* Task description
Only text belongs in your copy of the listing below; reproduce it exactly and leave out the pictures.

▬▬▬▬▬▬

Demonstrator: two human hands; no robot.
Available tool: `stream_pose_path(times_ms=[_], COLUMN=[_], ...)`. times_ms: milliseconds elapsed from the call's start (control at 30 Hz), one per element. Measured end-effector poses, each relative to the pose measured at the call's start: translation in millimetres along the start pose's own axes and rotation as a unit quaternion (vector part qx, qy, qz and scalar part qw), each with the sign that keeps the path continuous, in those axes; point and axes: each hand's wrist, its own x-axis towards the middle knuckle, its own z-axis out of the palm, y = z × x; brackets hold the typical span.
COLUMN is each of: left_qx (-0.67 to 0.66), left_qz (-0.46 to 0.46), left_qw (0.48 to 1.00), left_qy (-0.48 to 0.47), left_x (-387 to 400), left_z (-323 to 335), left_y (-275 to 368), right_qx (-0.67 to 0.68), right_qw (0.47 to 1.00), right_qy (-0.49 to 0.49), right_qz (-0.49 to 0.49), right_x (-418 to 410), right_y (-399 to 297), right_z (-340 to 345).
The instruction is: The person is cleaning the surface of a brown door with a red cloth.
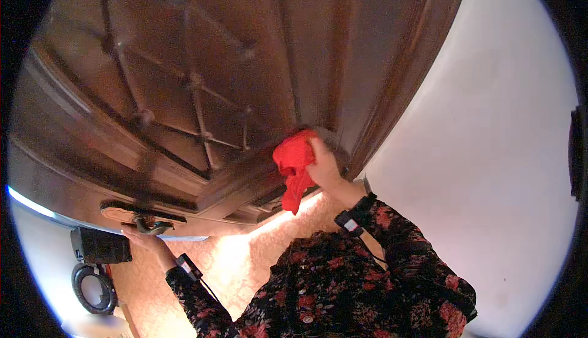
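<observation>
A dark brown panelled wooden door (317, 25) with raised lattice-like molding (200, 108) fills the upper left of the head view. My right hand (325, 166) holds a bunched red cloth (296, 159) against the lower part of the door panel, near its right-hand side. One end of the cloth dangles free. At lower left, my left hand (146, 240) is at the door's edge, right by the curved metal door handle (151, 226) on its ornate backplate (124, 211). The handle partly covers its fingers, so their grip is unclear.
To the right stands a pale wall (477, 122). Below the door is a tan patterned floor (220, 264) with bright glare. A black box-like object (101, 245) and a round black-rimmed object (94, 288) are at lower left. Both wrists carry small strapped devices (189, 267) with cables.
</observation>
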Motion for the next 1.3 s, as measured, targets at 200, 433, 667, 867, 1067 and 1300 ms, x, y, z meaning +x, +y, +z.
stream_pose_path(times_ms=[200,433,667,867,1067,1300], left_qx=[0.156,0.254,0.053,-0.064,-0.003,0.028], left_qz=[0.137,0.085,-0.124,-0.157,-0.055,-0.103], left_qw=[0.978,0.963,0.990,0.984,0.990,0.988], left_qy=[0.008,-0.035,-0.043,-0.059,-0.129,-0.113], left_x=[-3.7,-5.8,-19.8,-11.7,-17.4,-30.4], left_z=[-20.1,-31.0,-1.6,-6.8,1.1,10.3], left_y=[-42.4,-47.3,17.2,-24.6,-48.8,-24.7], right_qx=[-0.039,-0.231,-0.220,-0.216,0.140,-0.026], right_qw=[0.973,0.954,0.917,0.938,0.972,0.939], right_qy=[0.201,0.120,-0.117,-0.128,0.179,0.332], right_qz=[-0.109,-0.152,-0.312,-0.237,0.063,-0.091], right_x=[29.2,-28.0,-35.5,-26.4,-9.1,46.6], right_y=[-37.3,-9.5,-76.0,-66.3,-21.8,-71.8], right_z=[-33.1,72.9,124.7,118.0,57.3,5.6])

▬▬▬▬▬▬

* Output of the task
Demonstrator: two human hands; no robot.
Available tool: `stream_pose_path(times_ms=[_], COLUMN=[_], ...)`. times_ms: milliseconds elapsed from the call's start (control at 30 Hz), one per element. Measured end-effector poses, each relative to the pose measured at the call's start: translation in millimetres along the start pose's own axes and rotation as a unit quaternion (vector part qx, qy, qz and scalar part qw), each with the sign that keeps the path continuous, in those axes; point and axes: each hand's wrist, its own x-axis towards the middle knuckle, its own z-axis out of the palm, y = z × x; brackets hold the typical span.
COLUMN is each of: left_qx (-0.67 to 0.66), left_qz (-0.46 to 0.46), left_qw (0.48 to 1.00), left_qy (-0.48 to 0.47), left_x (-387 to 400), left_z (-323 to 335), left_y (-275 to 368), right_qx (-0.67 to 0.68), right_qw (0.47 to 1.00), right_qy (-0.49 to 0.49), right_qz (-0.49 to 0.49), right_x (-418 to 410), right_y (-399 to 297), right_z (-340 to 345).
The instruction is: The person is cleaning the surface of a brown door with a red cloth.
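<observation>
A dark brown panelled wooden door (317, 25) with raised lattice-like molding (200, 108) fills the upper left of the head view. My right hand (325, 166) holds a bunched red cloth (296, 159) against the lower part of the door panel, near its right-hand side. One end of the cloth dangles free. At lower left, my left hand (146, 240) is at the door's edge, right by the curved metal door handle (151, 226) on its ornate backplate (124, 211). The handle partly covers its fingers, so their grip is unclear.
To the right stands a pale wall (477, 122). Below the door is a tan patterned floor (220, 264) with bright glare. A black box-like object (101, 245) and a round black-rimmed object (94, 288) are at lower left. Both wrists carry small strapped devices (189, 267) with cables.
</observation>
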Motion for the next 1.3 s, as measured, targets at 200, 433, 667, 867, 1067 and 1300 ms, x, y, z meaning +x, +y, +z.
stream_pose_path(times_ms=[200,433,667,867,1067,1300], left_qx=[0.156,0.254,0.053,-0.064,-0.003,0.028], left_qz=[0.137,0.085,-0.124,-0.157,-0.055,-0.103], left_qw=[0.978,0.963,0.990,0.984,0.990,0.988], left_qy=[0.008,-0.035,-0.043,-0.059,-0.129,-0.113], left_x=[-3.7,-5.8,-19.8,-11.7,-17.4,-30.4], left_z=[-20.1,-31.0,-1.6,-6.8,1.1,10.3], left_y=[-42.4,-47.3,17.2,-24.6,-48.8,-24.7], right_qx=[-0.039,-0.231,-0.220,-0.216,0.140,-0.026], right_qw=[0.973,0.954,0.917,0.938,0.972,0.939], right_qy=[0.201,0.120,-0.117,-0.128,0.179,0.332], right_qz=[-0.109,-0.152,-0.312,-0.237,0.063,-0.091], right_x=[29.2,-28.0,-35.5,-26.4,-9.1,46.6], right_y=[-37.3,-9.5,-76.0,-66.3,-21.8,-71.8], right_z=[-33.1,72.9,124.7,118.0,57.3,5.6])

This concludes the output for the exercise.